* WHAT TO WORK ON *
Print the line containing "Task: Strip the" and all lines after it, unchanged, through the end of the data. Leave the pictures out.

(Extracted records)
________________

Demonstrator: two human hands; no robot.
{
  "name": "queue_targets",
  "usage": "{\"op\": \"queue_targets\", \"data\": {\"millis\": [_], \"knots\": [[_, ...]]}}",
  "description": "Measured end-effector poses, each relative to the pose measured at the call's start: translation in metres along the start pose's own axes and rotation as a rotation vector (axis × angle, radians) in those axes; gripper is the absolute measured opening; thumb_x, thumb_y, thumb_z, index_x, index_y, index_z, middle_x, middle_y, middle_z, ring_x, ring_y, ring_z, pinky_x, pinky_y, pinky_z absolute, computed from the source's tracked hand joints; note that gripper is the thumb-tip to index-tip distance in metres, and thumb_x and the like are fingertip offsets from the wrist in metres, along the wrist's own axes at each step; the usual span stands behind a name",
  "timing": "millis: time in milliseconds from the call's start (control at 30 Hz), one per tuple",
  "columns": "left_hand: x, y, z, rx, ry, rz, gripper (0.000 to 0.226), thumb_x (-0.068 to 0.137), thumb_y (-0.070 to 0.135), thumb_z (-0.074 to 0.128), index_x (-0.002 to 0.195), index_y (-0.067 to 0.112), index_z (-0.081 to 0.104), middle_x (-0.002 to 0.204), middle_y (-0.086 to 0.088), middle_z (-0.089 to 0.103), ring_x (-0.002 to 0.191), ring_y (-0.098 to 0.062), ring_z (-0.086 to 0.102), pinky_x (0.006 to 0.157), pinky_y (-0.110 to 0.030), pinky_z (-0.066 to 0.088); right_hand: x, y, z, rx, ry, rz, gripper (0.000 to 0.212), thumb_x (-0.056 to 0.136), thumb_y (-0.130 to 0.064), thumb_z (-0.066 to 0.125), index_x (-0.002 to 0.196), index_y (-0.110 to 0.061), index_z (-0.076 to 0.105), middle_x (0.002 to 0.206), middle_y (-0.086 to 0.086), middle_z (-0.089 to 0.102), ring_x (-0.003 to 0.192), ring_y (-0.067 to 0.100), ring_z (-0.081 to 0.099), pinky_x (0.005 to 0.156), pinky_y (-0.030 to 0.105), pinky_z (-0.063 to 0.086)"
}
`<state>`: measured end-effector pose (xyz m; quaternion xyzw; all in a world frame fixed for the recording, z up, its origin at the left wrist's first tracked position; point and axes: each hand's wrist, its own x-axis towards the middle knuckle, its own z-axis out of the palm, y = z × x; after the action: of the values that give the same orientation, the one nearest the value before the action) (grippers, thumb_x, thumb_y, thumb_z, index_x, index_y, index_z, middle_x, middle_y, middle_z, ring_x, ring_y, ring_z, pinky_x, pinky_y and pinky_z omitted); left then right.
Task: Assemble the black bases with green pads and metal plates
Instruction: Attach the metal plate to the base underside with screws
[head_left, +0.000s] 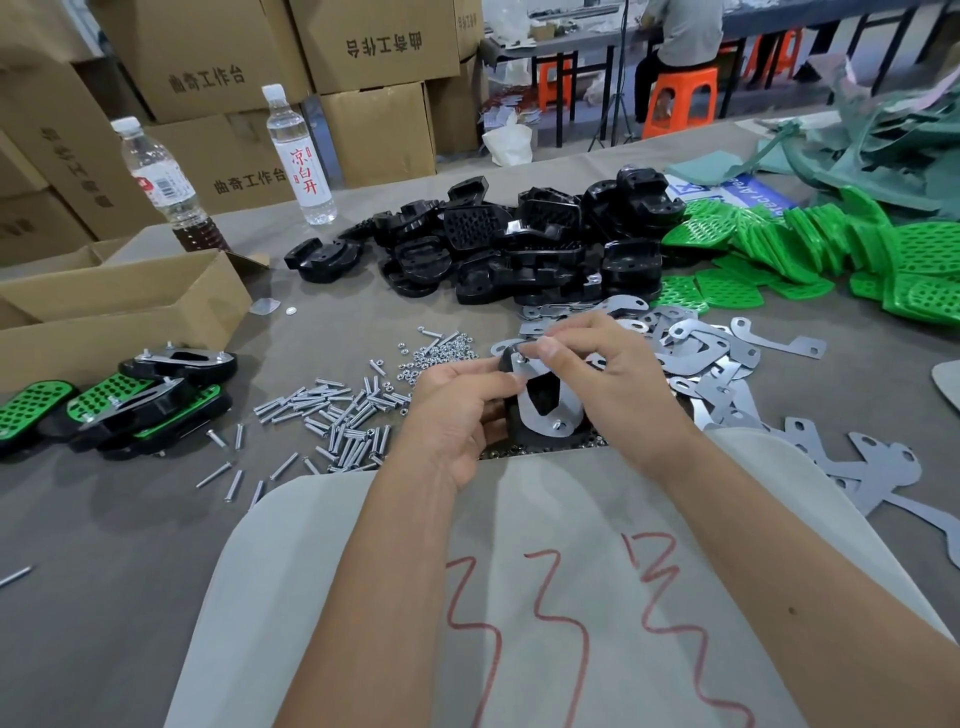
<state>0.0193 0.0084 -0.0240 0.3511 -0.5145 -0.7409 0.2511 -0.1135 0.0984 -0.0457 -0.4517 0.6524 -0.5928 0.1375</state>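
A black base (543, 400) with a metal plate (545, 418) laid on top is held in front of me above the table edge. My left hand (457, 410) grips its left side. My right hand (597, 364) pinches something small at the plate's upper corner; I cannot tell whether it is a nut or a screw end. A screw tip shows at the plate's lower corner. Behind lie a heap of black bases (519, 244), green pads (810, 249) at right, loose metal plates (711, 353), screws (332, 415) and nuts (441, 353).
Several finished assemblies (130, 400) lie at left beside an open cardboard box (124, 306). Two bottles (301, 156) stand at the back before stacked cartons. A person sits on an orange stool far behind. Grey cut sheets (883, 478) lie at right.
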Motion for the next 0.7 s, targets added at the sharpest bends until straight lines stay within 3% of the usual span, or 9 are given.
{"op": "queue_targets", "data": {"millis": [67,100,233,300,367,467,600,700], "knots": [[0.000,0.001,-0.001,-0.010,0.020,-0.007,0.021,0.090,-0.008,0.063,0.105,-0.002,0.076,0.088,-0.014,0.077,0.064,-0.020,0.072,0.055,-0.026,0.058,-0.001,-0.003,0.000,0.034,0.068,0.018,0.056,0.102,-0.039,0.064,0.061,-0.001,0.059,0.085,0.008,0.058,0.083,0.016,0.059,0.078,0.025,0.042],[-0.001,0.003,-0.001,-0.009,0.022,-0.010,0.023,0.089,-0.008,0.064,0.109,-0.004,0.075,0.089,-0.015,0.076,0.064,-0.021,0.071,0.055,-0.026,0.058,-0.001,-0.002,-0.002,0.030,0.100,0.015,0.059,0.103,-0.039,0.063,0.061,0.001,0.054,0.080,0.011,0.054,0.078,0.022,0.055,0.076,0.030,0.041],[-0.006,0.006,0.002,0.096,-0.022,-0.030,0.017,0.088,-0.006,0.067,0.104,-0.003,0.074,0.084,-0.016,0.072,0.059,-0.021,0.066,0.051,-0.025,0.055,0.000,-0.005,-0.002,-0.323,-0.021,-0.147,0.014,0.099,-0.025,0.067,0.088,-0.016,0.065,0.094,0.000,0.055,0.089,0.010,0.053,0.081,0.025,0.043],[-0.010,0.009,0.001,0.178,-0.008,-0.024,0.017,0.088,-0.002,0.070,0.105,-0.005,0.074,0.083,-0.016,0.071,0.057,-0.019,0.064,0.048,-0.022,0.051,0.002,-0.003,0.001,-0.418,-0.129,-0.196,0.005,0.101,-0.025,0.062,0.099,-0.021,0.063,0.102,0.000,0.050,0.093,0.017,0.052,0.084,0.035,0.048],[-0.011,0.012,-0.002,0.224,0.000,-0.008,0.022,0.089,0.003,0.073,0.108,-0.006,0.074,0.085,-0.016,0.072,0.061,-0.022,0.065,0.050,-0.023,0.053,0.003,-0.004,0.001,-0.499,-0.161,-0.217,0.008,0.104,-0.030,0.055,0.104,-0.023,0.059,0.104,-0.002,0.045,0.088,0.020,0.051,0.079,0.044,0.049],[-0.012,0.016,-0.007,0.249,0.005,0.034,0.019,0.088,0.007,0.076,0.104,-0.004,0.075,0.084,-0.017,0.073,0.068,-0.026,0.067,0.056,-0.029,0.058,0.003,-0.008,0.000,-0.533,-0.140,-0.275,0.013,0.105,-0.036,0.047,0.107,-0.024,0.054,0.104,-0.003,0.042,0.082,0.019,0.049,0.072,0.043,0.048],[-0.013,0.018,-0.008,0.289,0.020,0.057,0.011,0.088,0.007,0.075,0.093,-0.003,0.077,0.075,-0.015,0.069,0.057,-0.020,0.064,0.049,-0.025,0.053,0.001,-0.013,0.001,-0.552,-0.167,-0.264,0.021,0.104,-0.041,0.042,0.110,-0.022,0.049,0.107,-0.002,0.042,0.078,0.023,0.053,0.071,0.046,0.049],[-0.014,0.016,-0.009,0.328,0.018,0.102,0.009,0.089,0.006,0.073,0.089,-0.002,0.077,0.068,-0.010,0.066,0.053,-0.018,0.060,0.050,-0.024,0.052,0.001,-0.015,0.001,-0.610,-0.172,-0.294,0.025,0.107,-0.036,0.043,0.101,-0.015,0.056,0.103,0.002,0.042,0.079,0.025,0.048,0.069,0.049,0.049]]}}
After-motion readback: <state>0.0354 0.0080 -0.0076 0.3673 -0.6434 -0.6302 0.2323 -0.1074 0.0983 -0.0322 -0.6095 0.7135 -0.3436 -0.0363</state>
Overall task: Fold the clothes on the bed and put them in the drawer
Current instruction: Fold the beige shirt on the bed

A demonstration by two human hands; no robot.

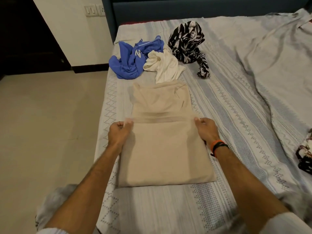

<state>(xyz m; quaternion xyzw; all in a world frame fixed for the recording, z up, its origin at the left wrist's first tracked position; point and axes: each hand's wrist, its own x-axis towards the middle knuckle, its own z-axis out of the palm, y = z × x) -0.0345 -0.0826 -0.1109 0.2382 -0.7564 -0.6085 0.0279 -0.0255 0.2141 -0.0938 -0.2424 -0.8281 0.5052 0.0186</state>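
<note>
Two hands work the beige garment point(165, 149) lying near the bed's point(236, 102) left edge — the left hand point(119, 132) pinches one corner of its folded-over edge, the right hand point(206, 130) pinches the other, and that edge is blurred between them. Its near half lies doubled and flat on the striped sheet. Farther up the bed, toward the headboard, sit three crumpled pieces — a blue garment point(131, 59), a cream garment point(164, 66) touching it, and a black-and-white patterned garment point(189, 46) just beside.
</note>
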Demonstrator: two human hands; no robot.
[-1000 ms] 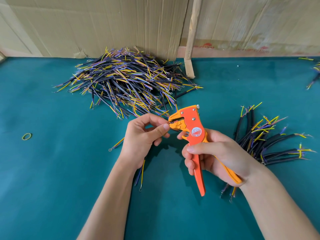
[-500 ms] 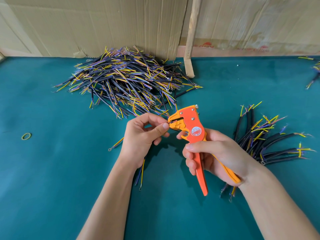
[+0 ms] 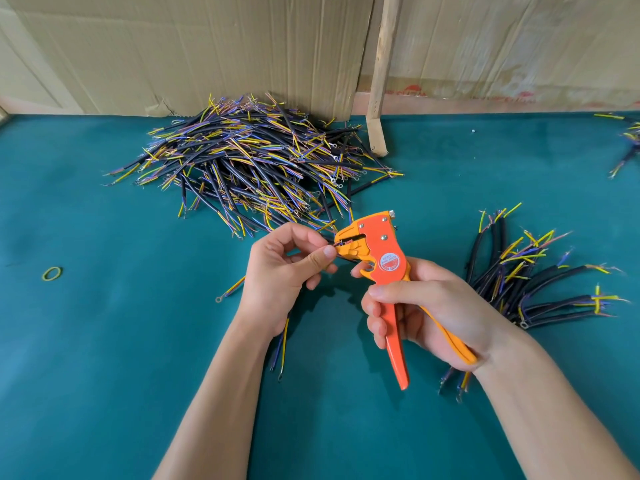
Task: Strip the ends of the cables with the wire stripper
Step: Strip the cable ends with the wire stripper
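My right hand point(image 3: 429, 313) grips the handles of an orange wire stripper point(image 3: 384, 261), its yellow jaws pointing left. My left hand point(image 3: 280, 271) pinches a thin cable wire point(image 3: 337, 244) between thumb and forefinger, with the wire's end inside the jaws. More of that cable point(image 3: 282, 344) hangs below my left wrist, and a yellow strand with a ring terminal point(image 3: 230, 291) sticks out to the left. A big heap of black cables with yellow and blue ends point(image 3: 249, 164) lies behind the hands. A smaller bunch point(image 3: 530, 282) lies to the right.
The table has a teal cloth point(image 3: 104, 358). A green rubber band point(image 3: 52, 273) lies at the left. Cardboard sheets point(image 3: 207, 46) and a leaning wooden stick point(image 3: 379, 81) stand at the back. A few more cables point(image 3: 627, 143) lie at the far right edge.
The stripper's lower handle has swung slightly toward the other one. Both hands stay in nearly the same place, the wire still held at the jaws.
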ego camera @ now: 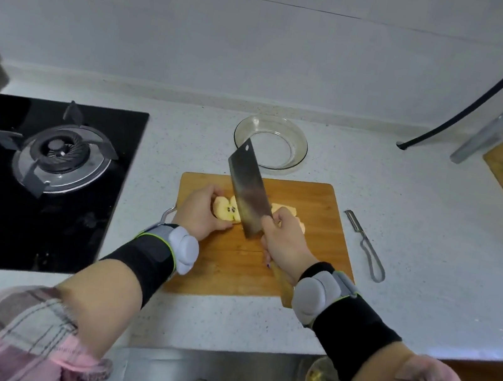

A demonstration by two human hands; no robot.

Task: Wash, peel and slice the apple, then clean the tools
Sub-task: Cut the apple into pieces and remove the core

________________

* ANSWER SECTION *
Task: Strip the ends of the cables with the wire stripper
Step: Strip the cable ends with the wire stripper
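My right hand point(image 3: 429, 313) grips the handles of an orange wire stripper point(image 3: 384, 261), its yellow jaws pointing left. My left hand point(image 3: 280, 271) pinches a thin cable wire point(image 3: 337, 244) between thumb and forefinger, with the wire's end inside the jaws. More of that cable point(image 3: 282, 344) hangs below my left wrist, and a yellow strand with a ring terminal point(image 3: 230, 291) sticks out to the left. A big heap of black cables with yellow and blue ends point(image 3: 249, 164) lies behind the hands. A smaller bunch point(image 3: 530, 282) lies to the right.
The table has a teal cloth point(image 3: 104, 358). A green rubber band point(image 3: 52, 273) lies at the left. Cardboard sheets point(image 3: 207, 46) and a leaning wooden stick point(image 3: 379, 81) stand at the back. A few more cables point(image 3: 627, 143) lie at the far right edge.
The stripper's lower handle has swung slightly toward the other one. Both hands stay in nearly the same place, the wire still held at the jaws.
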ego camera @ now: 

A demonstration by two human hands; no robot.

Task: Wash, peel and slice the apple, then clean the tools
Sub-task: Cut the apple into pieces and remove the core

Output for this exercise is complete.